As part of the investigation, Shearman & Sterling lawyers hired by Wells Fargo's board conducted 100 interviews of current and former managers, employees, directors and others and searched through 35 million documents. The lawyers also combed through hundreds of interviews of lower-level employees that were conducted by Wells Fargo.
Wells Fargo reached a $185 million with the government in September and admitted to firing 5,300 employees and creating some 2 million unauthorized accounts. The news set off a firestorm of criticism and led to more than a dozen investigations and lawsuits, the sudden retirement of Stumpf, and forced Wells Fargo to eliminate unrealistic sales goals that promoted cheating.
The report was pretty damning in its assessment of former CEO Stumpf and his lack of understanding of the depth of the problems at the bank.
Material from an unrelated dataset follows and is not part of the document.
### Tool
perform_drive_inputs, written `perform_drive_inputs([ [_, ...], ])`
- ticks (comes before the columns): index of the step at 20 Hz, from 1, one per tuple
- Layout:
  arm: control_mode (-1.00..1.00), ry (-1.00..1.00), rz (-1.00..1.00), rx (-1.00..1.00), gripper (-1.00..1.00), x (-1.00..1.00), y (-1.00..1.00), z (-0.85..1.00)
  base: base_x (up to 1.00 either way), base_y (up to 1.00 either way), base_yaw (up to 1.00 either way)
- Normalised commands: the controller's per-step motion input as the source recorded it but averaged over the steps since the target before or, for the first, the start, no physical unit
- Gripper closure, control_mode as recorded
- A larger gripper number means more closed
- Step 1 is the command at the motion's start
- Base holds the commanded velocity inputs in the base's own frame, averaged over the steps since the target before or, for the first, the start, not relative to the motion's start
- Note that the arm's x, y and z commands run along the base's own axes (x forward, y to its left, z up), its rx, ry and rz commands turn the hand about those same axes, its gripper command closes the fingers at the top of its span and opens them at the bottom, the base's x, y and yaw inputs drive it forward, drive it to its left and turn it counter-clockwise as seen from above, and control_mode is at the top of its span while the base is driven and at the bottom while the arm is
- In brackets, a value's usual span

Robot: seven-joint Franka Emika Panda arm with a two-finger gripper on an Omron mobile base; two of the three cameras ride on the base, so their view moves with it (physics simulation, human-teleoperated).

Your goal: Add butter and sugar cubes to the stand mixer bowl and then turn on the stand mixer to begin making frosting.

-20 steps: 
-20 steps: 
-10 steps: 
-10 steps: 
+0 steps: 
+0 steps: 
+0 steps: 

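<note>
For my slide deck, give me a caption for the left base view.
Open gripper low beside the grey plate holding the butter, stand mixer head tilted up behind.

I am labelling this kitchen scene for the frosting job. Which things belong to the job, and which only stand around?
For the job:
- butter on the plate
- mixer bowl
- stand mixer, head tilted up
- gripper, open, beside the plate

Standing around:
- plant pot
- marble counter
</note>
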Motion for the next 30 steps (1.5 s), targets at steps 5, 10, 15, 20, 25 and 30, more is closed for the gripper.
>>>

It found that Stumpf's commitment to the Wells Fargo sales culture and its decentralized structure led him to "minimize problems," despite "growing indications that the situation was worsening."
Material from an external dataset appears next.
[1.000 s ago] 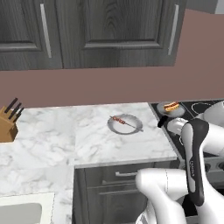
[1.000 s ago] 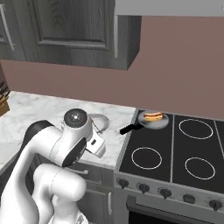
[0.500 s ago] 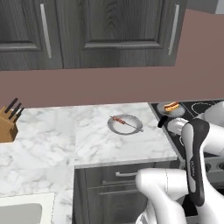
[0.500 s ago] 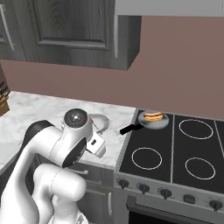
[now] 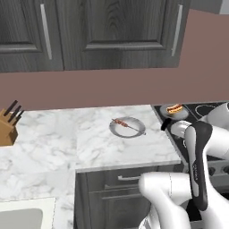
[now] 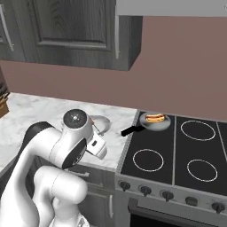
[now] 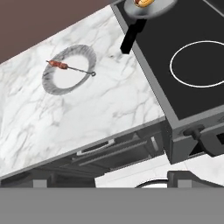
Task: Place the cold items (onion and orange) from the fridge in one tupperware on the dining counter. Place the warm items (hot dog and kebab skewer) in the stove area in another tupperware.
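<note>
Marble counter (image 5: 53, 147) bears plate (image 5: 128, 130) with kebab skewer (image 5: 125, 124); hot dog (image 6: 154, 118) in pan (image 6: 156, 124); gripper jaws spread, empty

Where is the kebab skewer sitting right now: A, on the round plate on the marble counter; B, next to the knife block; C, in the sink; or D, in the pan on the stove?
A: the kebab skewer lies across the round plate on the marble counter, left of the stove, while the pan holds the hot dog.
</note>
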Tool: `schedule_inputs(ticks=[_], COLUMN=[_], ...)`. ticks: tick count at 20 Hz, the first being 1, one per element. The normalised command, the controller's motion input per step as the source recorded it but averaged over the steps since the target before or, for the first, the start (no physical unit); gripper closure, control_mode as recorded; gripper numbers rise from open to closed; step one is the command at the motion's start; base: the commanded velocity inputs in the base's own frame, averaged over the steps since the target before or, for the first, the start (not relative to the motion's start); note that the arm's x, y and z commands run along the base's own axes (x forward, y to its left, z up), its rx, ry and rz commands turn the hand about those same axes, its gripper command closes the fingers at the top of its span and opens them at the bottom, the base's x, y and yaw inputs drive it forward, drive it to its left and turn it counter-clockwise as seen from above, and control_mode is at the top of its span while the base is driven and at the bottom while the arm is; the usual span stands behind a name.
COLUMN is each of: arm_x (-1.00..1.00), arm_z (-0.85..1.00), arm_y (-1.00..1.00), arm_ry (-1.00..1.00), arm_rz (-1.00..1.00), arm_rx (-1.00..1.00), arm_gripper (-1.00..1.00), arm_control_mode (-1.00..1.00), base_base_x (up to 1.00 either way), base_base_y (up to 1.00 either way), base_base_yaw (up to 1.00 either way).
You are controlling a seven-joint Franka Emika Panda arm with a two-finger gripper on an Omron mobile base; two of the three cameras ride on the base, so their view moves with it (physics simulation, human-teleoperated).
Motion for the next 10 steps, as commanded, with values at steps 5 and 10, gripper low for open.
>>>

"Stumpf was by nature an optimistic executive who refused to believe that the sales model was seriously impaired," the report said, adding that he often blamed the problem on just a few bad employees instead of a broken culture.
Stumpf told Congress last September that he is "fully accountable for all unethical sales practices" and acknowledged he should have done "more sooner" to address this.
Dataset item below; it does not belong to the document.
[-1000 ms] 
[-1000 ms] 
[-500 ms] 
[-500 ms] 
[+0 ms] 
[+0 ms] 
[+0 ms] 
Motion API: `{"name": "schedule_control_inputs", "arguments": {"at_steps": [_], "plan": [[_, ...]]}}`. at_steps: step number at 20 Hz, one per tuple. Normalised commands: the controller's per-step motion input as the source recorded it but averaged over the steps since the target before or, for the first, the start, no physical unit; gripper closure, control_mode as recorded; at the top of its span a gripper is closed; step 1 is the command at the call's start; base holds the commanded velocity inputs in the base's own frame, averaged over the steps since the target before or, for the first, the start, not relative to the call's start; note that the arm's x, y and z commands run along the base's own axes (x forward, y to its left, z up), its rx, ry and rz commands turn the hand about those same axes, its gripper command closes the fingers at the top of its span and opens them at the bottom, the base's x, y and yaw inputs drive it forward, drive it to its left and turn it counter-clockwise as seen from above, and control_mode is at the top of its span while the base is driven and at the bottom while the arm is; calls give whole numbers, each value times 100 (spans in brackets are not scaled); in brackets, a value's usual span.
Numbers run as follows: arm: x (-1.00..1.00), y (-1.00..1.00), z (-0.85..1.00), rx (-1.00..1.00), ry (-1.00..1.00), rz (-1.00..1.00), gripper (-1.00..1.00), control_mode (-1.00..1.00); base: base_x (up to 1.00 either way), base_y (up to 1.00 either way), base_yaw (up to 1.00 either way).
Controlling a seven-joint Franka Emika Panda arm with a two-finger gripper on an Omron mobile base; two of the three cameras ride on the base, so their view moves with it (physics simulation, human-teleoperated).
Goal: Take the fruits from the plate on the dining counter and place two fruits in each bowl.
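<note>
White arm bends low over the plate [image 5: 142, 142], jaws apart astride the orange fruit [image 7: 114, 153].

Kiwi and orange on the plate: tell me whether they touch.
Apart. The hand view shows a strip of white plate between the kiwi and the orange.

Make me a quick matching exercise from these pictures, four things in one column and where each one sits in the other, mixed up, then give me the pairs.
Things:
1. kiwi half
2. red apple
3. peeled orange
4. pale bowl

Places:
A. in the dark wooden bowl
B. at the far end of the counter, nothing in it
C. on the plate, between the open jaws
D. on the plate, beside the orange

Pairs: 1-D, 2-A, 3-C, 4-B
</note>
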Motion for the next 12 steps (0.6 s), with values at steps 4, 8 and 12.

The other problem, the board found, is that Stumpf's long history with Tolstedt "influenced his judgment," causing him to ignore doubts about her leadership that were raised from the bank's lead independent director and head of its risk committee about her leadership.
Stumpf was "totally cooperative" with investigators, though he didn't express "regret" of his actions, according to Stuart Baskin, the Shearman & Sterling partner who led the probe.
Former Wells Fargo employees have described an atmosphere of fear, where they were afraid of speaking up about illegal activity. Almost half a dozen Wells Fargo workers told CNNMoney last year that they were fired after calling the bank's confidential ethics hotline. More recently, the federal government ordered Wells Fargo to rehire one fired whistleblower and warned it may force the bank to welcome back another.
However, the board report released on Monday said that after a "limited review" Shearman & Sterling "has not identified a pattern of retaliation" against bank employees who complained about sales pressure or practices. Wells Fargo said the review, which looked into media reports and other documents, remains ongoing.
Tim Sloan, who replaced Stumpf as CEO, appears to have emerged from the investigation largely unscathed.
Sanger said that the investigation "found that Tim had very little contact with sales issues" because he mostly worked in a different part of the bank. While Sloan didn't come up through the community bank, he did serve as a senior executive as chief financial officer and chief administrative officer.
Still, Sanger said the board has "total confidence in Tim" and is "very, very encouraged" by the actions he took once he became CEO, including replacing Tolstedt.
The scandal has put pressure on Wells Fargo's board, too. Last week Institutional Shareholder Services, a shareholder watchdog group, recommended that Wells Fargo investors vote against the directors due to lax oversight.
Asked why he shouldn't step down as chairman, Sanger acknowledged that the Wells Fargo board could have "pushed more forcefully" to remove Tolstedt. However, he said the report found the board "took the appropriate actions" once it became aware of the problem.